Divest Haverford has put a great deal of effort into keeping people engaged and updated about developments in their campaign. Or rather, about developments in similar campaigns elsewhere. A Facebook post from February 13 congratulates the University of North Carolina for passing a student government referendum on coal divestment. Recent tweets offer similar praise for the Pitzer College Student Senate’s passage of a fossil fuel measure, and for the work of climate activists at Harvard.
Conveying a sense of the movement’s scale and its progress on campuses across America is obviously vital to demonstrating the divestment strategy’s viability. Nevertheless, it is ironic to see Divest HC celebrating the passage of student government resolutions at other schools while passing up an opportunity to do the same at Haverford. As mentioned at the January teach-in, Spring Plenary coincided with a rally in Washington against the Keystone XL Pipeline, which many Divest Haverford members attended. While the group was protesting in DC, why not appoint someone to stay behind and help the campaign multitask?
None of this is to suggest that the students involved have not been working assiduously behind the scenes to lobby the Board of Managers and to collect signatures on petitions, or that the divestment campaign is doomed without a Plenary resolution backing it up. Yet regardless of how often such resolutions are able to accomplish their objectives, they remain the best tool that the student body has at its disposal for forcing the administration to take a public position on an issue.
Those agitating for financial aid to be extended to undocumented applicants can point to a passed resolution that has been collecting dust for a year and ask why nothing has yet been done. Those who wish there were a Blue Bus stop at the apartments may still be disappointed, but it was action at Plenary that convinced the administration to hold several days of test runs and to offer up actual reasons – however thin – for not making them permanent.

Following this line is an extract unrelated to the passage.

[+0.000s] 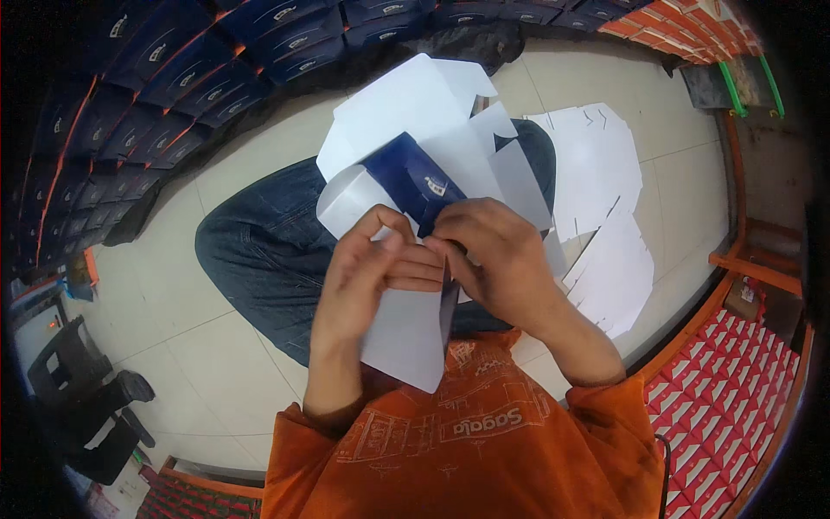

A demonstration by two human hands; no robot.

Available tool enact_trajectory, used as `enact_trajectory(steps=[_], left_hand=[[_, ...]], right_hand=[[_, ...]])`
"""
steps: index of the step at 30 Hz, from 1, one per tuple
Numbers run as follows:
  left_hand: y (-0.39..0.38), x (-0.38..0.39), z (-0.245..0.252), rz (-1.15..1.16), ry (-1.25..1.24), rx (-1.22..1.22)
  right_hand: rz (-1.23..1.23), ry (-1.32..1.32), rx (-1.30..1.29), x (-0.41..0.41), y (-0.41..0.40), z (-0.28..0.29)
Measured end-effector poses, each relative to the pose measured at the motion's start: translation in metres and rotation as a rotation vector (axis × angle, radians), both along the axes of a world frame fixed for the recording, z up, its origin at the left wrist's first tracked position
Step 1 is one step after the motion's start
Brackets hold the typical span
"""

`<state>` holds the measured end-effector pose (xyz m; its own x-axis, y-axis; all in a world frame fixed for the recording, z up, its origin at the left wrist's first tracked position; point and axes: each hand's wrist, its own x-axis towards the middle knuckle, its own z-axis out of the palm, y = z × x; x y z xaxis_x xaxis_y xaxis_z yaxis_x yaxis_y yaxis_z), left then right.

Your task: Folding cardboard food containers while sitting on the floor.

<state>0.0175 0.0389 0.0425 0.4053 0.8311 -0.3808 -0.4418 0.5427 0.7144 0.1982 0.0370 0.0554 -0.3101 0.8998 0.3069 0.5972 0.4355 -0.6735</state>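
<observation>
A partly folded cardboard carton, dark blue outside [415,172] and white inside, lies across my lap. My left hand [382,266] is at its near side, fingers bent against the white inner face of a flap [405,337] that hangs toward my shirt. At the carton's near blue edge, my right hand [489,253] pinches the card between thumb and fingers. Both hands almost meet there, and they hide the fold between them. Beneath the carton, flat white die-cut cardboard [402,104] rests on my crossed legs, with cut tabs along its right side.
More flat white cardboard blanks [590,162] lie on the tiled floor at the right. Stacks of dark blue boxes [188,81] line the far left. Rows of red-and-white boxes [720,402] stand at the lower right. A black chair [84,389] is at the left.
</observation>
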Motion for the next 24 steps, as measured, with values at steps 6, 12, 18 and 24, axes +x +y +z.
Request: enact_trajectory(steps=[6,12,18,24], left_hand=[[0.017,-0.003,-0.006,0.052,0.375,0.02],[0.016,0.005,-0.01,-0.103,0.351,0.1],[0.003,0.005,0.01,-0.071,0.163,-0.051],[0.015,0.01,-0.014,0.081,0.309,-0.076]], right_hand=[[0.135,-0.067,-0.04,0.003,0.0,0.005],[0.111,-0.104,0.067,0.006,-0.002,-0.001],[0.069,0.043,-0.026,0.005,0.0,0.005],[-0.001,0.565,-0.403,0.023,0.015,-0.015]])
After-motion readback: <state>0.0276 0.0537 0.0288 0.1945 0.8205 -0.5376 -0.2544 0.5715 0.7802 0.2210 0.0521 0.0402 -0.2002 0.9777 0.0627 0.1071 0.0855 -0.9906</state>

Divestment is a worthy proposal that can be implemented smoothly given further research and a clear plan. It is far from a panacea, but it is an important step that should be taken in concert with other, more tangible initiatives to reduce Haverford’s carbon footprint. Divest Haverford clearly believes that its approach is needed to both preserve Haverford’s moral credibility and to help take the national conversation about climate change to the next level. Regrettably, we still don’t know how much of the student body agrees.